Smajić Aljoša, Grandits Melanie, Ecker Gerhard F
Department of Pharmaceutical Sciences, University of Vienna, Vienna, Austria.
J Cheminform. 2022 Aug 13;14(1):54. doi: 10.1186/s13321-022-00635-2.
Machine learning (ML) models require an extensive, user-driven selection of molecular descriptors in order to learn from chemical structures to predict actives and inactives with a high reliability. In addition, privacy concerns often restrict the access to sufficient data, leading to models with a narrow chemical space. Therefore, we propose a framework of re-trainable models that can be transferred from one local instance to another, and further allow a less extensive descriptor selection. The models are shared via a Jupyter Notebook, allowing the evaluation and implementation of a broader chemical space by keeping most of the tunable parameters pre-defined. This enables the models to be updated in a decentralized, facile, and fast manner. Herein, the method was evaluated with six transporter datasets (BCRP, BSEP, OATP1B1, OATP1B3, MRP3, P-gp), which revealed the general applicability of this approach.
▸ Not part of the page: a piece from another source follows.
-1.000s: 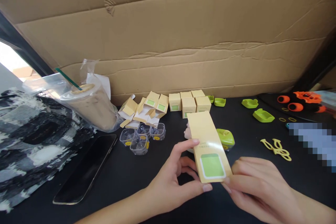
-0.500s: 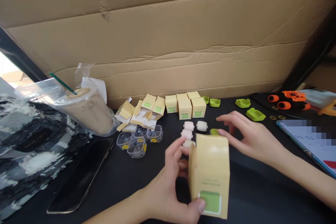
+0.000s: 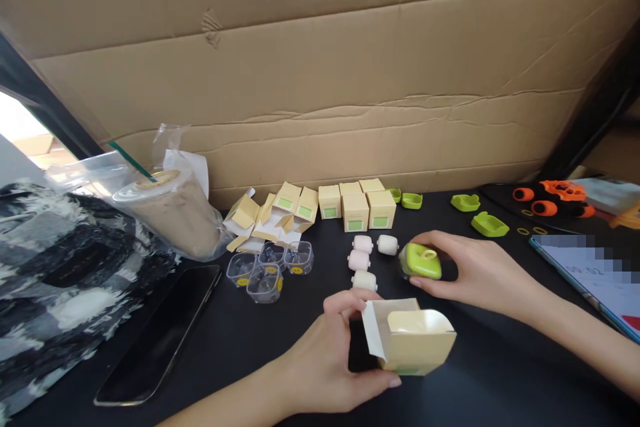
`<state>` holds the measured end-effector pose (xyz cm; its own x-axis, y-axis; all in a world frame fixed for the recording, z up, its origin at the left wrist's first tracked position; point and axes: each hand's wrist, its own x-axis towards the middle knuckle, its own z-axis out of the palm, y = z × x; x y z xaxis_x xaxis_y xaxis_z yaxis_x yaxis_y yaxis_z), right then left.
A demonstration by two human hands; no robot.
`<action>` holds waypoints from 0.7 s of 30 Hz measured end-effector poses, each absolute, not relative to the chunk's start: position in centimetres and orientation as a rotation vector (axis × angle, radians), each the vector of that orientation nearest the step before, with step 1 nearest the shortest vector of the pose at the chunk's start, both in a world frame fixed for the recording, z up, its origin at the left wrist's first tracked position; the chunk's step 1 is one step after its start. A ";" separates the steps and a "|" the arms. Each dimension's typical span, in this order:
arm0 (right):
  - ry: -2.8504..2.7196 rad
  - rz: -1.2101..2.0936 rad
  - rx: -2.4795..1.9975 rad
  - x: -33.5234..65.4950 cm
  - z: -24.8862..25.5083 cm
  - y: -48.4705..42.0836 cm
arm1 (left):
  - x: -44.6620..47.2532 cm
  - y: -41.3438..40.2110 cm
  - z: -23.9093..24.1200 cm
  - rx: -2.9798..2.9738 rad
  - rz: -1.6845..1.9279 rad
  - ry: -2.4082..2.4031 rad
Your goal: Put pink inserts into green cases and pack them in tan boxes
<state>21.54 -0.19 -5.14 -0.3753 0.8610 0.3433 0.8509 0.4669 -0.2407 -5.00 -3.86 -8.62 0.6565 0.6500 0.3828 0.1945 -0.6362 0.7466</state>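
Observation:
My left hand grips a small cream cardboard box, its top flaps standing up and its mouth open toward me. The fingers of my right hand close around a small clear container with a green lid, which has a pale ring on top. Just left of that container lie several small white and pinkish rolls with end knobs, among them a white roll near my left fingertips and a pink roll.
Closed cream boxes stand at the back beside flattened opened boxes. Clear plastic cups, a black phone and a bagged drink are left. Green pieces, orange toy parts and another phone are right.
The box in my left hand has tipped, so its open top now shows. My right hand has come down and closed on the green-lidded container.

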 end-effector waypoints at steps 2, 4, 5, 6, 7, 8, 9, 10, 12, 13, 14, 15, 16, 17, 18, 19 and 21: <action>-2.191 0.047 -1.315 21.1 -5.4 -0.5 | -5.0 -3.9 -8.9 2.177 0.846 0.674; -2.098 0.127 -1.167 20.4 -5.7 -1.0 | -4.8 -3.9 -9.2 2.167 0.858 0.661; -2.065 0.184 -1.112 20.0 -5.8 -1.4 | -4.7 -3.9 -9.4 2.160 0.867 0.650; -2.036 0.244 -1.072 19.6 -5.8 -1.8 | -4.6 -3.9 -9.5 2.156 0.875 0.641; -2.008 0.303 -1.039 19.2 -5.8 -2.1 | -4.6 -4.0 -9.6 2.156 0.879 0.638; -1.981 0.354 -1.006 18.8 -5.7 -2.5 | -4.5 -4.0 -9.7 2.158 0.878 0.639; -1.960 0.395 -0.969 18.5 -5.6 -2.9 | -4.5 -4.1 -9.7 2.166 0.877 0.642; -1.953 0.428 -0.933 18.2 -5.4 -3.2 | -4.4 -4.1 -9.7 2.171 0.873 0.648; -1.977 0.469 -0.869 17.8 -5.0 -3.7 | -4.4 -4.2 -9.6 2.177 0.855 0.679; -2.000 0.473 -0.847 17.8 -4.8 -3.9 | -4.4 -4.3 -9.6 2.182 0.846 0.701; -2.026 0.468 -0.833 17.8 -4.6 -4.1 | -4.5 -4.3 -9.6 2.189 0.844 0.717; -2.052 0.456 -0.829 17.9 -4.5 -4.2 | -4.5 -4.3 -9.6 2.198 0.850 0.722; -2.072 0.437 -0.836 18.0 -4.3 -4.4 | -4.4 -4.3 -9.6 2.207 0.862 0.712; -2.084 0.414 -0.851 18.2 -4.2 -4.5 | -4.4 -4.3 -9.6 2.216 0.878 0.693; -2.093 0.387 -0.868 18.3 -4.1 -4.6 | -4.4 -4.2 -9.7 2.223 0.890 0.674; -2.100 0.365 -0.892 18.5 -4.1 -4.7 | -4.4 -4.2 -9.7 2.228 0.902 0.652; -2.130 0.346 -0.934 18.6 -3.9 -4.8 | -4.3 -4.1 -9.6 2.239 0.919 0.620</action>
机器学习(ML)模型需要用户驱动广泛选择分子描述符,以便从化学结构中学习,从而高度可靠地预测活性和非活性物质。此外,隐私问题常常限制对足够数据的访问,导致模型的化学空间狭窄。因此,我们提出了一个可重新训练模型的框架,该框架可以从一个本地实例转移到另一个本地实例,并进一步允许进行不太广泛的描述符选择。这些模型通过Jupyter Notebook共享,通过预先定义大多数可调参数,允许对更广泛的化学空间进行评估和实施。这使得模型能够以分散、简便和快速的方式进行更新。在此,该方法用六个转运体数据集(BCRP、BSEP、OATP1B1、OATP1B3、MRP3、P-gp)进行了评估,结果表明了该方法的普遍适用性。